WORK TASK:
Please write out all of the entries exactly as they appear.

Saved entries:

<<<<

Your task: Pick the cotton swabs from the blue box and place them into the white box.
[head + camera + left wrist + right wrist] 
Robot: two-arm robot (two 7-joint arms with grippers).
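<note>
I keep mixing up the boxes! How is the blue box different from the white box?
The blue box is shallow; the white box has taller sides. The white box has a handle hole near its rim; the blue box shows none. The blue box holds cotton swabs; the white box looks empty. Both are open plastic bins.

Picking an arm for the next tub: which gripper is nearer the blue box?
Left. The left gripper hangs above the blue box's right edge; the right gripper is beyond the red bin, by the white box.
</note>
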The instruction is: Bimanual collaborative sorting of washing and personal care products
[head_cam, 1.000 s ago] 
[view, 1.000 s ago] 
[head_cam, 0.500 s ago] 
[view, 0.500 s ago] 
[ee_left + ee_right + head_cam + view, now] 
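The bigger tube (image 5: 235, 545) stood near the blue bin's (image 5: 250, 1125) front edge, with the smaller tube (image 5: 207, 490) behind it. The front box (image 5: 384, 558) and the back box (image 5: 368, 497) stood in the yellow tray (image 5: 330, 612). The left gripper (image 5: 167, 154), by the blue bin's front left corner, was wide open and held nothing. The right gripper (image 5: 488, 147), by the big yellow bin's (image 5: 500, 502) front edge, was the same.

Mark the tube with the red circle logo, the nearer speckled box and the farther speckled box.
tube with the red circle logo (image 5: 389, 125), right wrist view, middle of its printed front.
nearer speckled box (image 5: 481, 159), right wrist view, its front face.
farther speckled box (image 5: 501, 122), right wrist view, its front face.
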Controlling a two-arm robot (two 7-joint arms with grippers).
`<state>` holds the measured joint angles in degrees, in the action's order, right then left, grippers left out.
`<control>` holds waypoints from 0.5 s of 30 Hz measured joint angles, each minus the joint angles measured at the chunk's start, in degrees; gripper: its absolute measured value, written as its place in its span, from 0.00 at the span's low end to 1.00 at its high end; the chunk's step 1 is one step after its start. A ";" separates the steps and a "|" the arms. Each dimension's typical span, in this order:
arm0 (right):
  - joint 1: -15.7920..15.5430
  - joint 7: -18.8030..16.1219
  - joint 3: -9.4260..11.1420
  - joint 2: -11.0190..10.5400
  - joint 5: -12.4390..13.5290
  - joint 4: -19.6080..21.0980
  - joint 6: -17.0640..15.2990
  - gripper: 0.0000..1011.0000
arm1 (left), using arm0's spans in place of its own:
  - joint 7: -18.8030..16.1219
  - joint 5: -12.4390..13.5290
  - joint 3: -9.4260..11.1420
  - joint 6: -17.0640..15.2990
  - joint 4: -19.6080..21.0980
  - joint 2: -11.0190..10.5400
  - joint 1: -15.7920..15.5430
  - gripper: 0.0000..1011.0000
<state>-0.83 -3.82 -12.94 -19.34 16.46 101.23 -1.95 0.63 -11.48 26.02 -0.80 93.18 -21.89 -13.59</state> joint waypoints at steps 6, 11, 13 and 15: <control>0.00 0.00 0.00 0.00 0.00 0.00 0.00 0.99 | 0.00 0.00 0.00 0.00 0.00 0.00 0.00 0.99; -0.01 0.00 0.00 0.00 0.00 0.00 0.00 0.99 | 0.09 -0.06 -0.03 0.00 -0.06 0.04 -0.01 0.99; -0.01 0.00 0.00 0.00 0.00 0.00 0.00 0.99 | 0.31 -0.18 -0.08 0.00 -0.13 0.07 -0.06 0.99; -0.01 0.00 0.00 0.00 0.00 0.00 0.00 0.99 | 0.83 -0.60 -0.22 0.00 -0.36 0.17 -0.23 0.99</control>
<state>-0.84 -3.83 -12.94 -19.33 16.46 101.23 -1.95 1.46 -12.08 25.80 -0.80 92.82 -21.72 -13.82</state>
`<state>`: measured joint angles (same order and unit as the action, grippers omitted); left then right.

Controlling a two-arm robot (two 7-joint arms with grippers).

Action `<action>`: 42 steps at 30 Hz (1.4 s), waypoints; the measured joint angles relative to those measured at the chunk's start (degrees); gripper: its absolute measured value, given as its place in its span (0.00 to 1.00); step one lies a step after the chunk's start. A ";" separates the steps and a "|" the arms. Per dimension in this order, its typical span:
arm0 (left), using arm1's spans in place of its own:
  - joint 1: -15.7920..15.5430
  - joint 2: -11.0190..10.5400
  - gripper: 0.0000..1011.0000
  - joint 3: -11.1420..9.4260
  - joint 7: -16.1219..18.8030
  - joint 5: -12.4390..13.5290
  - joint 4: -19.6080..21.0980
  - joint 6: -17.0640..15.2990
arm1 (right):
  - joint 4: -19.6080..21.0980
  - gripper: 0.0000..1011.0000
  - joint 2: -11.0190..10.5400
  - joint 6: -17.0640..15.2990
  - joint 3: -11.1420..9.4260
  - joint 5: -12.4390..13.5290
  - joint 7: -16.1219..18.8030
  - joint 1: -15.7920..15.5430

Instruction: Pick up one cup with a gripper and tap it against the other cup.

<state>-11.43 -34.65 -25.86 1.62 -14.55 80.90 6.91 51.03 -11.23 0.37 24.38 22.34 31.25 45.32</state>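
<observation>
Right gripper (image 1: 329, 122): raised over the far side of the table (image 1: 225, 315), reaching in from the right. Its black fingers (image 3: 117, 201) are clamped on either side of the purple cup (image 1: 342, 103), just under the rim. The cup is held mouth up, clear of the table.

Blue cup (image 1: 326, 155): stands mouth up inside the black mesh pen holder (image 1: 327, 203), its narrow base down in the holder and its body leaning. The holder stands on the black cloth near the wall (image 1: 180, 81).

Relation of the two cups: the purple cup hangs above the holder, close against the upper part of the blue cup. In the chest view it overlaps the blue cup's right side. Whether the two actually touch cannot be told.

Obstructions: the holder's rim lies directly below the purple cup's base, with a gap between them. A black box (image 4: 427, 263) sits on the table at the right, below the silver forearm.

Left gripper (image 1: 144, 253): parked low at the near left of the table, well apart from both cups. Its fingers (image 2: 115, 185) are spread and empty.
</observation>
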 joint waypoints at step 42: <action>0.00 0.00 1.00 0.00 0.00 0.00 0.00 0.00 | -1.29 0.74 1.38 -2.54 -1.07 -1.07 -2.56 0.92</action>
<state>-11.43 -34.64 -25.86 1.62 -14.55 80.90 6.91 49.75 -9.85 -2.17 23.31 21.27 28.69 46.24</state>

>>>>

ANSWER TO THE EXERCISE:
Your task: Pick the cotton swabs from the blue box and place them into the white box.
[head + camera + left wrist + right wrist] 
Robot: two-arm robot (two 7-joint arms with grippers).
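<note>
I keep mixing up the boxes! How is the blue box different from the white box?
The blue box is shallow; the white box has taller sides. The white box has a handle hole near its rim; the blue box shows none. The blue box holds cotton swabs; the white box looks empty. Both are open plastic bins.

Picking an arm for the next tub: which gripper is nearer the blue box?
Left. The left gripper hangs above the blue box's right edge; the right gripper is beyond the red bin, by the white box.
</note>
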The instruction is: Bimanual collaborative sorting of washing and personal care products
[head_cam, 1.000 s ago] 
[view, 1.000 s ago] 
[head_cam, 0.500 s ago] 
[view, 0.500 s ago] 
[ee_left + ee_right + head_cam + view, now] 
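The bigger tube (image 5: 235, 545) stood near the blue bin's (image 5: 250, 1125) front edge, with the smaller tube (image 5: 207, 490) behind it. The front box (image 5: 384, 558) and the back box (image 5: 368, 497) stood in the yellow tray (image 5: 330, 612). The left gripper (image 5: 167, 154), by the blue bin's front left corner, was wide open and held nothing. The right gripper (image 5: 488, 147), by the big yellow bin's (image 5: 500, 502) front edge, was the same.

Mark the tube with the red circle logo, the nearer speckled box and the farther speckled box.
tube with the red circle logo (image 5: 389, 125), right wrist view, middle of its printed front.
nearer speckled box (image 5: 481, 159), right wrist view, its front face.
farther speckled box (image 5: 501, 122), right wrist view, its front face.
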Controlling a two-arm robot (two 7-joint arms with grippers).
`<state>` holds the measured joint angles in degrees, in the action's order, right then left, grippers left out.
`<control>` holds waypoints from 0.5 s of 30 Hz measured joint angles, each minus the joint angles measured at the chunk's start, in degrees; gripper: its absolute measured value, written as its place in its span, from 0.00 at the span's low end to 1.00 at its high end; the chunk's step 1 is one step after its start. A ";" separates the steps and a "|" the arms. Each dimension's typical span, in this order:
arm0 (right):
  - joint 1: -15.7920..15.5430
  - joint 7: -18.8030..16.1219
  - joint 3: -9.4260..11.1420
  - joint 2: -11.0190..10.5400
  - joint 5: -12.4390..13.5290
  - joint 4: -19.6080..21.0980
  - joint 6: -17.0640..15.2990
  - gripper: 0.0000..1011.0000
arm1 (left), using arm0's spans in place of its own:
  - joint 7: -18.8030..16.1219
  - joint 5: -12.4390..13.5290
  - joint 3: -9.4260..11.1420
  - joint 6: -17.0640..15.2990
  - joint 4: -19.6080..21.0980
  - joint 2: -11.0190..10.5400
  - joint 1: -15.7920..15.5430
  - gripper: 0.0000..1011.0000
<state>-0.83 -3.82 -12.94 -19.34 16.46 101.23 -1.95 0.63 -11.48 26.02 -0.80 93.18 -21.89 -13.59</state> joint waypoints at steps 6, 11, 13 and 15: <control>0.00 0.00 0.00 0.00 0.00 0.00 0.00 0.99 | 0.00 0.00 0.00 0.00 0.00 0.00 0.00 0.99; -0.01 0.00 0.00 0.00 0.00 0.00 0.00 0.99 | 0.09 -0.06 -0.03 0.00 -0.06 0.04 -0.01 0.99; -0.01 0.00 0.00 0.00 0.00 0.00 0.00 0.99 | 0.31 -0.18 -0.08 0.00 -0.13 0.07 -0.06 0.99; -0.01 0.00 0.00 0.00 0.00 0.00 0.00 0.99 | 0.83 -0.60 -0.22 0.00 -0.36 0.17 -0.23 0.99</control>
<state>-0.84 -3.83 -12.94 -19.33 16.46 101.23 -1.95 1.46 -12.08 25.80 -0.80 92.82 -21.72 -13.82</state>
`<state>`: measured joint angles (same order and unit as the action, grippers omitted); left then right.

Controlling a two-arm robot (two 7-joint arms with grippers).

Action `<action>`: 42 steps at 30 Hz (1.4 s), waypoints; the measured joint angles relative to those measured at the chunk's start (degrees); gripper: its absolute measured value, given as its place in its span (0.00 to 1.00); step one lies a step after the chunk's start. A ";" separates the steps and a "|" the arms. Per dimension in this order, its typical span:
arm0 (left), using arm1's spans in place of its own:
  - joint 1: -15.7920..15.5430
  - joint 2: -11.0190..10.5400
  - gripper: 0.0000..1011.0000
  - joint 3: -11.1420..9.4260
  - joint 7: -16.1219..18.8030
  - joint 5: -12.4390..13.5290
  - joint 4: -19.6080..21.0980
  - joint 6: -17.0640..15.2990
arm1 (right):
  - joint 4: -19.6080..21.0980
  - gripper: 0.0000..1011.0000
  - joint 2: -11.0190..10.5400
  - joint 6: -17.0640..15.2990
  - joint 3: -11.1420..9.4260
  - joint 5: -12.4390..13.5290
  - joint 7: -16.1219..18.8030
  - joint 1: -15.7920..15.5430

Instruction: Pick up one cup with a gripper and tap it against the other cup.

<state>-11.43 -34.65 -25.86 1.62 -14.55 80.90 6.91 51.03 -11.23 0.37 24.38 22.34 31.25 45.32</state>
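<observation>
Right gripper (image 1: 329, 122): raised over the far side of the table (image 1: 225, 315), reaching in from the right. Its black fingers (image 3: 117, 201) are clamped on either side of the purple cup (image 1: 342, 103), just under the rim. The cup is held mouth up, clear of the table.

Blue cup (image 1: 326, 155): stands mouth up inside the black mesh pen holder (image 1: 327, 203), its narrow base down in the holder and its body leaning. The holder stands on the black cloth near the wall (image 1: 180, 81).

Relation of the two cups: the purple cup hangs above the holder, close against the upper part of the blue cup. In the chest view it overlaps the blue cup's right side. Whether the two actually touch cannot be told.

Obstructions: the holder's rim lies directly below the purple cup's base, with a gap between them. A black box (image 4: 427, 263) sits on the table at the right, below the silver forearm.

Left gripper (image 1: 144, 253): parked low at the near left of the table, well apart from both cups. Its fingers (image 2: 115, 185) are spread and empty.
</observation>
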 joint waypoints at step 42: <action>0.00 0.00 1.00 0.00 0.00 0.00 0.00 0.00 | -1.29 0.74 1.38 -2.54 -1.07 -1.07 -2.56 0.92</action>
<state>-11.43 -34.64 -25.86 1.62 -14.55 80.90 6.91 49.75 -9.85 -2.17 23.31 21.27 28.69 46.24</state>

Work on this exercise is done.